Essays on panel data and sample selection methods
OA Version
Citation
Abstract
The availability of panel data allows researchers to control for unobserved heterogeneity in economic models, but raises important computational and statistical challenges. For instance, fixed effects estimators suffer from the incidental parameter problem and lead to high-dimensional estimation problems. In this dissertation, I aim to address both theoretical and practical issues in the estimation of panel data models.
Sample selection is one of the most common forms of endogeneity in empirical economics. It arises when the main dependent variable is selected into the sample through a nonrandom process. The classical solution to account for sample selection is the Heckman selection model (HSM). In this dissertation, I extend the HSM in two dimensions: (1) I relax the homogeneity restrictions that the HSM imposes; and (2) I develop a panel data version of the model that accounts for unobserved heterogeneity.

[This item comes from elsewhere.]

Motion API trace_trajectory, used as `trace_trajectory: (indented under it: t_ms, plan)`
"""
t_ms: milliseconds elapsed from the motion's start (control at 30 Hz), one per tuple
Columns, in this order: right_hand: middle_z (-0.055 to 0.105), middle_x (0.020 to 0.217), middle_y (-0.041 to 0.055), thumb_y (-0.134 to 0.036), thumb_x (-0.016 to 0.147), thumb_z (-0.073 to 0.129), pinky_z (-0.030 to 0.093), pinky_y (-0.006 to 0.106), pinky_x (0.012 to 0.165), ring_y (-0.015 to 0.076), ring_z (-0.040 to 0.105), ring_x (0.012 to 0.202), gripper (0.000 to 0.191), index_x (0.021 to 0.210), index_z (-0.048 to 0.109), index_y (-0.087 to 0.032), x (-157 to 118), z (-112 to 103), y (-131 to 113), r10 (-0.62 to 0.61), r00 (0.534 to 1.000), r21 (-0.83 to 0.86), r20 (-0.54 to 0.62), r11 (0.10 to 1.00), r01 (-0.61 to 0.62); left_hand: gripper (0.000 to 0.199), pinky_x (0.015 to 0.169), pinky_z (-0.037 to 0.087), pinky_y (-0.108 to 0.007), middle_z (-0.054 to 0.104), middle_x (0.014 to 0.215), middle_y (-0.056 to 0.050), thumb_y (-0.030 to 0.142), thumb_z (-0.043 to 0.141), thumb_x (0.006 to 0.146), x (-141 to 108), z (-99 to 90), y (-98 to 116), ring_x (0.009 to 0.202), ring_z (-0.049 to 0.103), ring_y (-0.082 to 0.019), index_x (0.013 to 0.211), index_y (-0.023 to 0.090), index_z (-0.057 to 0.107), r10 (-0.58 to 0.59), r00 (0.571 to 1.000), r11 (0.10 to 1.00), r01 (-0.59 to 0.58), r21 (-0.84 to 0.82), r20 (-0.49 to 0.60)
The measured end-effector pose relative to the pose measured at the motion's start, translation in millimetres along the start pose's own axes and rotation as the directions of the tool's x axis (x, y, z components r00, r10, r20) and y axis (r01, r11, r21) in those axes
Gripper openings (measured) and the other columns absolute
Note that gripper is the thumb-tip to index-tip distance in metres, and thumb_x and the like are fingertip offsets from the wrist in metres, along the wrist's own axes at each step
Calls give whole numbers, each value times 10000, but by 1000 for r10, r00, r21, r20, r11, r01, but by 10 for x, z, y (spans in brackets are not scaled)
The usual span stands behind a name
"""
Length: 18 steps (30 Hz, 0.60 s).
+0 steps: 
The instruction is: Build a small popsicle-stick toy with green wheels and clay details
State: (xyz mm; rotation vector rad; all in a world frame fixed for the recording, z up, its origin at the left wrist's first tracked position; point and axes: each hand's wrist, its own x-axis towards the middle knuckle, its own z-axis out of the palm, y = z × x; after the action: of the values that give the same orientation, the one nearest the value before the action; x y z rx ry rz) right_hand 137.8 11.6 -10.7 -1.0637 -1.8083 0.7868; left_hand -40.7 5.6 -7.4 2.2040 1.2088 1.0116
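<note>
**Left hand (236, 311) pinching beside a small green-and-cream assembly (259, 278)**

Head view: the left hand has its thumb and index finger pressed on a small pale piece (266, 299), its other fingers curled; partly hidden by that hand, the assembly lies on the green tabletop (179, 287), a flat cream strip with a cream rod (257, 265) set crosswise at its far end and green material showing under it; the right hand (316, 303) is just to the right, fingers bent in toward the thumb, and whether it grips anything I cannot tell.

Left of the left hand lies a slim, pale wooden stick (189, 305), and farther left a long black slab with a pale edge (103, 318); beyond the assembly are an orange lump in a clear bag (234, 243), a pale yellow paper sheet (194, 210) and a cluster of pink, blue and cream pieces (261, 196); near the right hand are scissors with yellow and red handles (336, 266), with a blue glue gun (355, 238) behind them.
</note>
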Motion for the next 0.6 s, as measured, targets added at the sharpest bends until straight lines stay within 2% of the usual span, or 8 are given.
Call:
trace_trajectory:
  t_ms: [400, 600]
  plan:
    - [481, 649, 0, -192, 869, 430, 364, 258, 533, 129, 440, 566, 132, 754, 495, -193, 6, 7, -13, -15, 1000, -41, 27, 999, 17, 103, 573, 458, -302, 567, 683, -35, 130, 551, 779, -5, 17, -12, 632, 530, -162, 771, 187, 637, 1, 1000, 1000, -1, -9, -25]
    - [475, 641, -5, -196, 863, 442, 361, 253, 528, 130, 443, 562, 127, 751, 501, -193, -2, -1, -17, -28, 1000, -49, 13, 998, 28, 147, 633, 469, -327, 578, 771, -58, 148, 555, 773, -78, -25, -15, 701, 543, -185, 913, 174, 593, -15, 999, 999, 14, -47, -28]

In Chapter 1, I develop a distribution regression model with sample selection for panel and network data. The model is a semiparametric generalization of the HSM that accommodates much richer patterns of heterogeneity in the selection process, covariates and unobserved effects. I provide a computationally attractive two-step fixed-effect estimation procedure, a bias correction method and a multiplier bootstrap algorithm to conduct uniform inference on the function-valued model parameters. I apply this model to the gravity equation of international trade network accounting for possibly endogenous zero trade decisions and unobserved country heterogeneity.

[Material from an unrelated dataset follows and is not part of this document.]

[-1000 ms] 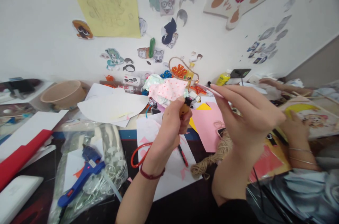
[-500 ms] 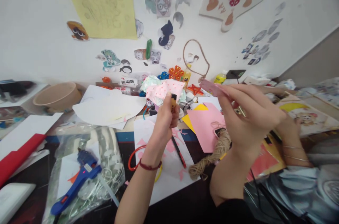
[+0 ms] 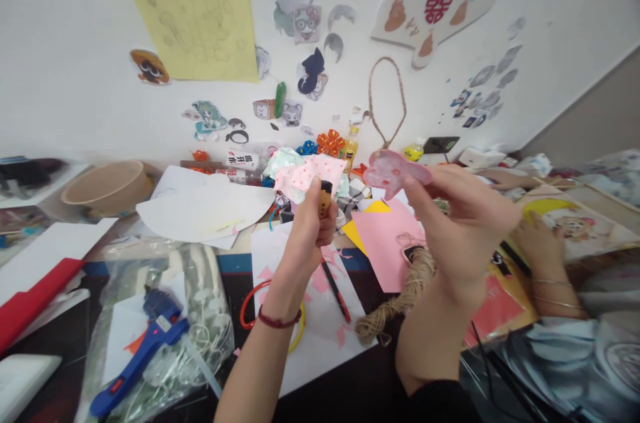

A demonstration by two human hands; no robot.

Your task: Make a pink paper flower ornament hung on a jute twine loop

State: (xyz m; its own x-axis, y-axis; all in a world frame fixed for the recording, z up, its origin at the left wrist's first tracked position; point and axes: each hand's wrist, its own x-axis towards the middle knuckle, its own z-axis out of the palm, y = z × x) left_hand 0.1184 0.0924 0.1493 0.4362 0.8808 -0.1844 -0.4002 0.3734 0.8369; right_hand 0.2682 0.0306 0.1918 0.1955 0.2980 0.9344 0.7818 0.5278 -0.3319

Chapter 2 focuses on the distribution regression model with sample selection for cross-sectional data. In this chapter, I study the identification of the model and apply the model to wage decompositions in the UK accounting for possibly endogeneous selection into employment. Here I decompose the difference between the male and female wage distributions into four effects: composition, wage structure, selection structure and selection sorting.
In Chapter 3, I propose a novel estimation algorithm for panel data models with multiple high-dimensional fixed effects and missing data. The algorithm absorbs the fixed effects iteratively until they are eventually eliminated. Applying this algorithm to a large-scale US employer-based health insurance data, I conclude that narrow network plans reduce health care utilization.